[Records from a dataset]
--
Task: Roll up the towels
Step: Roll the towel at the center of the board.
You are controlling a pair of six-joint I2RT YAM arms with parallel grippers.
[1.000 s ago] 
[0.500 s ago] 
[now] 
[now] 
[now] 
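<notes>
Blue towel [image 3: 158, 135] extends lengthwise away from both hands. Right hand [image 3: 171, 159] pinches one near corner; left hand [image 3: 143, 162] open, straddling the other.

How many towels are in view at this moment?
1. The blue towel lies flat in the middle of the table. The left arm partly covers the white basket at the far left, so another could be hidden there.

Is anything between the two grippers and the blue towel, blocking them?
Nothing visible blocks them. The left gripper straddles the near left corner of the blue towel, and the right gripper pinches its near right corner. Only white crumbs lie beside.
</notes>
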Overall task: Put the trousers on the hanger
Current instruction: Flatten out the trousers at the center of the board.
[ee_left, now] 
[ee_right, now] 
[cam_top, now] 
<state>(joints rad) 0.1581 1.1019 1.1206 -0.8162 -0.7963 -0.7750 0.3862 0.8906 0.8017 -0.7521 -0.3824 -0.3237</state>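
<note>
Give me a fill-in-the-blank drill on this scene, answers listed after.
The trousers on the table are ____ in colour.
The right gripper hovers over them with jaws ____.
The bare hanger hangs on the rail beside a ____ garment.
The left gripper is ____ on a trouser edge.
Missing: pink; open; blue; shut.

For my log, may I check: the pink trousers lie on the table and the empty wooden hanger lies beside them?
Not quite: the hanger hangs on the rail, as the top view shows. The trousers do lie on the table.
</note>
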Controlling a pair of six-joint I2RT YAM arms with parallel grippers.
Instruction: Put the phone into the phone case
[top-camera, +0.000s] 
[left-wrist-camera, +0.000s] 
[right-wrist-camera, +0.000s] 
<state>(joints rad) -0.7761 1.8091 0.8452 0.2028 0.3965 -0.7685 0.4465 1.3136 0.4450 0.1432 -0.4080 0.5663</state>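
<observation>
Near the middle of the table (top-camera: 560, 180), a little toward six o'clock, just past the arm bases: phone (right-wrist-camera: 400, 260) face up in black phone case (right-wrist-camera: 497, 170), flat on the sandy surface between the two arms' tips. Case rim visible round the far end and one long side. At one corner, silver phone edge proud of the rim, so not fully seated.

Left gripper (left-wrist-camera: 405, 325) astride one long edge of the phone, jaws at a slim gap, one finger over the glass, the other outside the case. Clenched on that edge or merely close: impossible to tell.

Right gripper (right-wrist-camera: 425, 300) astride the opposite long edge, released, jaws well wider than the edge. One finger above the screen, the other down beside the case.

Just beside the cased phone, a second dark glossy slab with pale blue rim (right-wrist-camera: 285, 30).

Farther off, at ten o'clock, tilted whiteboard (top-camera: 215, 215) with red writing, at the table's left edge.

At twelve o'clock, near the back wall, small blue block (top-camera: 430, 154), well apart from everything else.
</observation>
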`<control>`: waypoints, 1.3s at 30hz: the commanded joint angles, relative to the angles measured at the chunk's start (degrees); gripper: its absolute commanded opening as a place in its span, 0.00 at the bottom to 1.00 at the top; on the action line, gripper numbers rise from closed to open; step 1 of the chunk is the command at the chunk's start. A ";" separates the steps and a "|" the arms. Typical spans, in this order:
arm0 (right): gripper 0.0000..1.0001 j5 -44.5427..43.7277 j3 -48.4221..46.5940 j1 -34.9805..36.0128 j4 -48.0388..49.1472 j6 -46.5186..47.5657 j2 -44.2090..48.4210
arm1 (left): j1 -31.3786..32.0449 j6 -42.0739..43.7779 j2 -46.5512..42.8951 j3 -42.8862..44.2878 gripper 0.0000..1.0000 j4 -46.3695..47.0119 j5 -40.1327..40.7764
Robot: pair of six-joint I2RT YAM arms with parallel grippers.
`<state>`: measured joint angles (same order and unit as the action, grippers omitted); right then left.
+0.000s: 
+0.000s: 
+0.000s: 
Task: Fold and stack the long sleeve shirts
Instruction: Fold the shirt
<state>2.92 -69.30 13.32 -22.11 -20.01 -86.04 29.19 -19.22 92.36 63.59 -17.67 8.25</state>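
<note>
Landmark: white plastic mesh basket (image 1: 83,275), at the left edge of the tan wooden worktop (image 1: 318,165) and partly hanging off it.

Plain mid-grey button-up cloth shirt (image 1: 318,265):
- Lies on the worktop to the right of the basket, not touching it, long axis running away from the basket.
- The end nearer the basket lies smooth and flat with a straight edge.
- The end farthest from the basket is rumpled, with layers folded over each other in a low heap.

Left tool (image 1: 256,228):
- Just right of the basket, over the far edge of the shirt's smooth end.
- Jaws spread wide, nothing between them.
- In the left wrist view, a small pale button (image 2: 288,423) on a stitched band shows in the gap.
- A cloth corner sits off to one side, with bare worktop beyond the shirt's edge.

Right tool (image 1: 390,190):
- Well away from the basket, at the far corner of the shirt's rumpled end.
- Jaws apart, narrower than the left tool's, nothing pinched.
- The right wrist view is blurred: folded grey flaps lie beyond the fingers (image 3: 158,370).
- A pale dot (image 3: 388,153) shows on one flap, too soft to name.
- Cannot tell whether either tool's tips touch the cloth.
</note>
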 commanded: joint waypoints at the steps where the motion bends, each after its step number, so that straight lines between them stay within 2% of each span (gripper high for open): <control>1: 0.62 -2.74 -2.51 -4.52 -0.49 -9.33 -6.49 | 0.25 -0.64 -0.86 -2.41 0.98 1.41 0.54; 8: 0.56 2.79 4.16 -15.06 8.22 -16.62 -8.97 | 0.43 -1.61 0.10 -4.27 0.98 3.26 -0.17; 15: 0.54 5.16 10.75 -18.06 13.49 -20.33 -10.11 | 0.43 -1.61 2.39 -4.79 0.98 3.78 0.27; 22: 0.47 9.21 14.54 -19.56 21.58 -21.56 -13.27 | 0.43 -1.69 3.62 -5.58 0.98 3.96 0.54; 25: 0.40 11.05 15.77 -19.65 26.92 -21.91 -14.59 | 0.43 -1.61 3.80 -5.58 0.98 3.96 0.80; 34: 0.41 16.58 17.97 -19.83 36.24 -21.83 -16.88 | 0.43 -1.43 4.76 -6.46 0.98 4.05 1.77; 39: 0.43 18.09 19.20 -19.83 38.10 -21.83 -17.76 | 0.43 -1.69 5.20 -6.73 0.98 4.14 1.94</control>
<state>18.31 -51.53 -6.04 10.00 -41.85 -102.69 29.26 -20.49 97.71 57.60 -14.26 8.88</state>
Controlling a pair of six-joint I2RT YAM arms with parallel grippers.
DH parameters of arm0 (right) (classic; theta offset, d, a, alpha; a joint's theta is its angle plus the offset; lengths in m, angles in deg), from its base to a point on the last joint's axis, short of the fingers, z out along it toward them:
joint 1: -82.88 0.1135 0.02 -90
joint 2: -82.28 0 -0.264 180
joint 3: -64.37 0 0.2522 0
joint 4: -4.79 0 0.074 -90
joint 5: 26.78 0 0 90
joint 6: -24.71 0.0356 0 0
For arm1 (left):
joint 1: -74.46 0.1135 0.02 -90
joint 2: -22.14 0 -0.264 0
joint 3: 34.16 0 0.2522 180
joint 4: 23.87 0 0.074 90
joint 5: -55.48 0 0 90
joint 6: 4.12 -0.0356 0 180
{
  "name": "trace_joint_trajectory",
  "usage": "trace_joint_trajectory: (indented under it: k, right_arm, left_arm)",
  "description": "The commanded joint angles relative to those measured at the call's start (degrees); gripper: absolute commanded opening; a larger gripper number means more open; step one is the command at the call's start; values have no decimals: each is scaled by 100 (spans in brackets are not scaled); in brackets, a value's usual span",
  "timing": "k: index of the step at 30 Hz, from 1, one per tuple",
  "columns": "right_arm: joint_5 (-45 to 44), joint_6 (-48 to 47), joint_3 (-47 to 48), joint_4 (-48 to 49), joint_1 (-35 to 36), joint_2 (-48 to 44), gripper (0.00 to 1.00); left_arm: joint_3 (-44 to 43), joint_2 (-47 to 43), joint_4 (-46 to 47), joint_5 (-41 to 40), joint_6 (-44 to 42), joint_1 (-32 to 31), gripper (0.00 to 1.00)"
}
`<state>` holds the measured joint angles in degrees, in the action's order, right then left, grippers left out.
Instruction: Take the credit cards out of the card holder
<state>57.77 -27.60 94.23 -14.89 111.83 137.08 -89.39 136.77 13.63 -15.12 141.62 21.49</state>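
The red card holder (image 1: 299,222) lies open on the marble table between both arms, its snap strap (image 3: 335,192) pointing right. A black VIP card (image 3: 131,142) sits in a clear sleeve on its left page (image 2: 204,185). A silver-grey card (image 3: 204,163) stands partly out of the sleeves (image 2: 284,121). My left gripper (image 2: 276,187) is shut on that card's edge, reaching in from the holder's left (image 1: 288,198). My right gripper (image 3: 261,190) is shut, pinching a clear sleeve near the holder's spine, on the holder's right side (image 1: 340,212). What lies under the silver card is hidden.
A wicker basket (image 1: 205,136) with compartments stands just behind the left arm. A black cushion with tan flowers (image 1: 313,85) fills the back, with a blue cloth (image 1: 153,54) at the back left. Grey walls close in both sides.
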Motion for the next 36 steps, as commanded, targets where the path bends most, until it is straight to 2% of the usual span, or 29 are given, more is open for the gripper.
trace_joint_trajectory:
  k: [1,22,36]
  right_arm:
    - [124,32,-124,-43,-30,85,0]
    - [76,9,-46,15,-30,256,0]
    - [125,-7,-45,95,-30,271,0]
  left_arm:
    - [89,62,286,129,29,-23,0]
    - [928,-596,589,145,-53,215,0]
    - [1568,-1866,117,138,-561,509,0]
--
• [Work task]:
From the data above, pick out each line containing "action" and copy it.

• [Problem solution]:
`<control>`: waypoints, 1.3s at 30hz: the commanded joint angles, relative to the angles measured at the chunk's start (degrees); gripper: its absolute commanded opening as a place in its span, 0.00 at the bottom to 1.00 at the top; on the action line, gripper numbers rise from closed to open; step 1 of the chunk is the command at the chunk's start. A ";" separates the steps and a "|" the arms. Typical spans, in this order:
`<state>`: measured joint angles (same order and unit as the action, grippers omitted); right then left.
`<state>` holds the measured joint angles in degrees, in the action's order, right then left, grippers left out.

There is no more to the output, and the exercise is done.